Many features require bots, but they don’t require “complicated” bots. I think it would be very useful to be able to run bots, aka automatic treatment of messages, directly inside deltachat:
Individual bots, like downloader, AI, text to image, voice to image, Mastodon bridge… will only take instructions from me and talk to me, they will handle potentially private data so I’d rather use something I trust than something public
For many if not all of these usecases there’s no need for an always-on computer running somewhere, I can do it from my own device. But if I really want to I can install DeltaChat anywhere and run the bot there.

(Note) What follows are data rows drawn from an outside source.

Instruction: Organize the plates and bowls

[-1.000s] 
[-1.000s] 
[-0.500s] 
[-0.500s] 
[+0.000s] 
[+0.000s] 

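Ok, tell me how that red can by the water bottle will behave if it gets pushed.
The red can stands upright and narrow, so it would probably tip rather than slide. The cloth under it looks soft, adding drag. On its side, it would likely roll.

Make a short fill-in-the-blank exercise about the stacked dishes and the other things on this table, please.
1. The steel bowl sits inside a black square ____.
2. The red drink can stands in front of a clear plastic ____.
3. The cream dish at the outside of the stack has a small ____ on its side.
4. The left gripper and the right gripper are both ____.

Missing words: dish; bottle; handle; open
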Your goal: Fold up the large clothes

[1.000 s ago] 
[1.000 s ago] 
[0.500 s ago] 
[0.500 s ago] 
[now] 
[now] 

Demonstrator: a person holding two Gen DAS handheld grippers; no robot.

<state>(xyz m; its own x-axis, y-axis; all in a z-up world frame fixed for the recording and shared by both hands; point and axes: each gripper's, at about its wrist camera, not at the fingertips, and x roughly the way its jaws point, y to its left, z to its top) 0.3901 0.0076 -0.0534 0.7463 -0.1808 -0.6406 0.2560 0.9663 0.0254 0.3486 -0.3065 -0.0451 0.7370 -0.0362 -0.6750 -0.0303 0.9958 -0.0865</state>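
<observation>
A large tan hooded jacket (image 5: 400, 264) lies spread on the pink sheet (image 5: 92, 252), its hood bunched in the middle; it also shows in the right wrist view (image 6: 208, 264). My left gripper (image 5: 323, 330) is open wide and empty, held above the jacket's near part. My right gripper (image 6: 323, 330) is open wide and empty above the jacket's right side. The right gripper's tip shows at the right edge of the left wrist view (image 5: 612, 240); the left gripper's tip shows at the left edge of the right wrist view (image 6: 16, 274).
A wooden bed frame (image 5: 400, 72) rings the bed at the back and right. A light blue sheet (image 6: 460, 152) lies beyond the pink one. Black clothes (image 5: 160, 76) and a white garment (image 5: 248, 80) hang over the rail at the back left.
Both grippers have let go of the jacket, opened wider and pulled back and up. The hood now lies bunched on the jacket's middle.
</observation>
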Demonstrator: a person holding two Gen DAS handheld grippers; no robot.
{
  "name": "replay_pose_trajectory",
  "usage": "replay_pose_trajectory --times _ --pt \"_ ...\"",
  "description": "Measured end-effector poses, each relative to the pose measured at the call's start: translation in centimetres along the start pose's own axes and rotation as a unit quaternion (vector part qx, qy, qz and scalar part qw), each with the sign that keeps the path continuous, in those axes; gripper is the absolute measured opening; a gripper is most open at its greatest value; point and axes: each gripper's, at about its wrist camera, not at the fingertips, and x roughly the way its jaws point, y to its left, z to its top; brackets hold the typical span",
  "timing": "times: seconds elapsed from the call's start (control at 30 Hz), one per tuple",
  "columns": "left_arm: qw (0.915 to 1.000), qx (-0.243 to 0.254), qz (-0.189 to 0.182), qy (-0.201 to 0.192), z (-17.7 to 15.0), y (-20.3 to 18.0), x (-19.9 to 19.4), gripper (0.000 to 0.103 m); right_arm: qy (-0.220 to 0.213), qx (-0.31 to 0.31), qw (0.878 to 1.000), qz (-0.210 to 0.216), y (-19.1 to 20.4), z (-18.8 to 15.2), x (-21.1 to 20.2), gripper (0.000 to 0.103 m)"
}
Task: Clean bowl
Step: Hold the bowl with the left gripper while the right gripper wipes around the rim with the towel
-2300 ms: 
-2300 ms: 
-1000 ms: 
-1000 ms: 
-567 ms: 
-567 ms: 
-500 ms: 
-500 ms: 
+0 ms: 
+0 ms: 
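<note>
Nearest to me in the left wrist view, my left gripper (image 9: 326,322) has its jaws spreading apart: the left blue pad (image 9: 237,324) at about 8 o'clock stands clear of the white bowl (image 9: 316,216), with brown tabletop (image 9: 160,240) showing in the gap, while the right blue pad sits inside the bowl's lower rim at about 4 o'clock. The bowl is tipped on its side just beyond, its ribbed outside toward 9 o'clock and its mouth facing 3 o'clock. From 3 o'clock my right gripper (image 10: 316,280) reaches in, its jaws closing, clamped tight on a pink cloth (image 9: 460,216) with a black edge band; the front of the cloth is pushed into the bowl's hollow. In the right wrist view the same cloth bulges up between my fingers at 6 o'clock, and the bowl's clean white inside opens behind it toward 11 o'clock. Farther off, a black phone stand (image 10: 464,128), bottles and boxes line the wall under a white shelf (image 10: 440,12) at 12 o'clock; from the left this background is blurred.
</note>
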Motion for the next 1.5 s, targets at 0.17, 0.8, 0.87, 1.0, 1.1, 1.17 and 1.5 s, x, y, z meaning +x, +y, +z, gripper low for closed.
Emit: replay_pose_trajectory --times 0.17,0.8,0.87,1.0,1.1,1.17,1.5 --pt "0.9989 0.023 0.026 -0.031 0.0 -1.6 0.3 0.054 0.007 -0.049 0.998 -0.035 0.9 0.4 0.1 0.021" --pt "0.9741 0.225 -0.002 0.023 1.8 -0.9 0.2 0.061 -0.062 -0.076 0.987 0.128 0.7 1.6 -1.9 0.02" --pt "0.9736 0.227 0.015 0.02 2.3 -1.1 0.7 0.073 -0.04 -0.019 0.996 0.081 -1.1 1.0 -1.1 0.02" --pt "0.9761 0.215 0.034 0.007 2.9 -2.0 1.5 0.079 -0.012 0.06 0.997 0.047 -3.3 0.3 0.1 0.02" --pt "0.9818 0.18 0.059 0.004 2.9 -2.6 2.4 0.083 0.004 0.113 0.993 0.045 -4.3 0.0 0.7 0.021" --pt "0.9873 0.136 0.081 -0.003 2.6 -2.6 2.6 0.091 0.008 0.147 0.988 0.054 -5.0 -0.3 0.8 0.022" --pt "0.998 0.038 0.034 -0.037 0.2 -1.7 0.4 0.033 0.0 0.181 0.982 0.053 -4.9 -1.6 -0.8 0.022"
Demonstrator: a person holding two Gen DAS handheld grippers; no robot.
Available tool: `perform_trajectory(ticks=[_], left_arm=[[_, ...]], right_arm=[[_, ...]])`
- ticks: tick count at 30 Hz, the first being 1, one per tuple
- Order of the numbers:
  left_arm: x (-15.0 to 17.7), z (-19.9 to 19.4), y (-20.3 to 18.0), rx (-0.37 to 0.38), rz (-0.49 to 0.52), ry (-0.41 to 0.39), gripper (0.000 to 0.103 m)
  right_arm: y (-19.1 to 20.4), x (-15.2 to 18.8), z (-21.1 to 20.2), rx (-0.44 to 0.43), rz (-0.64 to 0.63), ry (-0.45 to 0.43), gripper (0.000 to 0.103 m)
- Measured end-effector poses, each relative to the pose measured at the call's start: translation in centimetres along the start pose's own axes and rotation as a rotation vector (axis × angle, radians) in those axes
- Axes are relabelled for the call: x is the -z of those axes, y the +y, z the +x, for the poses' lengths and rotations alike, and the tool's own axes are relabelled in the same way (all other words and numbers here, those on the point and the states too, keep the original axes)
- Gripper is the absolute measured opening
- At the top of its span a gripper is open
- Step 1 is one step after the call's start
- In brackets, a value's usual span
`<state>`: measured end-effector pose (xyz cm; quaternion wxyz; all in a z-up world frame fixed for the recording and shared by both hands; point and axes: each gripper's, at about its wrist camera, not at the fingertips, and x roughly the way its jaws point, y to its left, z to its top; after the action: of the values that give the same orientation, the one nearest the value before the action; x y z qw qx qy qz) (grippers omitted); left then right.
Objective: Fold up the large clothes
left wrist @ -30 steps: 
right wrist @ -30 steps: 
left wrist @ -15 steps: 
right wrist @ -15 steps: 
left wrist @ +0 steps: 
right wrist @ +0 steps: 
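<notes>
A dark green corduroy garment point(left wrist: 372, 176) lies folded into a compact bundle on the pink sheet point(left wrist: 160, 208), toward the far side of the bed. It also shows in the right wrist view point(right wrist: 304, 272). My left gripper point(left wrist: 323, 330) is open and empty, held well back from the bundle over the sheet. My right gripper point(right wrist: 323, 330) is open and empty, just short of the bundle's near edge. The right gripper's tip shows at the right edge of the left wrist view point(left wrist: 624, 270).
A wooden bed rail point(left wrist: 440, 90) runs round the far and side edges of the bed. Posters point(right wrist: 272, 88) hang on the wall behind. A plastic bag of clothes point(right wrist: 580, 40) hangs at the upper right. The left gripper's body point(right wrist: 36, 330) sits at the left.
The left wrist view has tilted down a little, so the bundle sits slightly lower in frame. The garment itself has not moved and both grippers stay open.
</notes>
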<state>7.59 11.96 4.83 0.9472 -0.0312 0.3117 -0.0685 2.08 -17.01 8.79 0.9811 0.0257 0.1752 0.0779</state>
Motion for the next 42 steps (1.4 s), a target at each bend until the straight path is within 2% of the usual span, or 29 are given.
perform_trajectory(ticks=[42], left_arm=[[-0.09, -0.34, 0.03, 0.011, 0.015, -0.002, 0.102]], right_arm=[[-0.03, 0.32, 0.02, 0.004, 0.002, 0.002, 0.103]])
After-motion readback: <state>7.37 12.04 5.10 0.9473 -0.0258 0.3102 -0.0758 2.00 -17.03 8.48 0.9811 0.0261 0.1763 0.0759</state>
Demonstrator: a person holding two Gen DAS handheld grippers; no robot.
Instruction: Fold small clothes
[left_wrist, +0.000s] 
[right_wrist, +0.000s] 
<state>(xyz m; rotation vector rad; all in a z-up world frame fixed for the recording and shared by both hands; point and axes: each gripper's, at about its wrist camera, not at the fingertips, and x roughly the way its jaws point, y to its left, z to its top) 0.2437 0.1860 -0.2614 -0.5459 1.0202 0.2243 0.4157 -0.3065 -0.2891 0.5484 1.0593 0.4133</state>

There’s a huge security window to look at here because the bot should be able to basically do anything
The ability to host client-side bots (bots running in a Deltachat client) would have advantages.
easier to host and test bots
harder to block bots (especially if they offered their own source code)
harder to do traffic analysis (is the target talking to a human or a bot? is the target a bot?)
easier to add experimental functionality to the client
The main disadvantage, bot downtime, could be mitigated where necessary by hash-based indexes of identical sibling bots, and people sending bot contacts to one another. At least one of the identical bots should be up almost all the time.
Security
Bots could be public, private (ignoring messages not from whitelisted contacts), or internal (interacting only with the accounts of their host client). Internal bots could implement functions (like link preview, backup, reading aloud, transcribing, etc.) if added to a chat.
Bots could be given permissions (access the internet through this proxy, write to this local directory, access microphone or speaker).
Examples
A mailman bot could run a public mailing list.
A vacation-response bot
A screening bot could transfer a new contact made via a posted QR code to a new account with an unpublished key
I have experimented with this in the past, I created channels and also anonymous super-groups via bot in the middle, and it was extremely slow, because the bot has to forward (and encrypt) the message to every member, having one bot per group/channel it could kinda work but still worse than the actual channels that are going to be added
Speed does sound like a showstopper for some types of bot, then. I’ll look forward to the new channels (which I’m guessing will be P2P, not like mesh-networked bots, where each bot sends a message to two or more other bots via mail servers).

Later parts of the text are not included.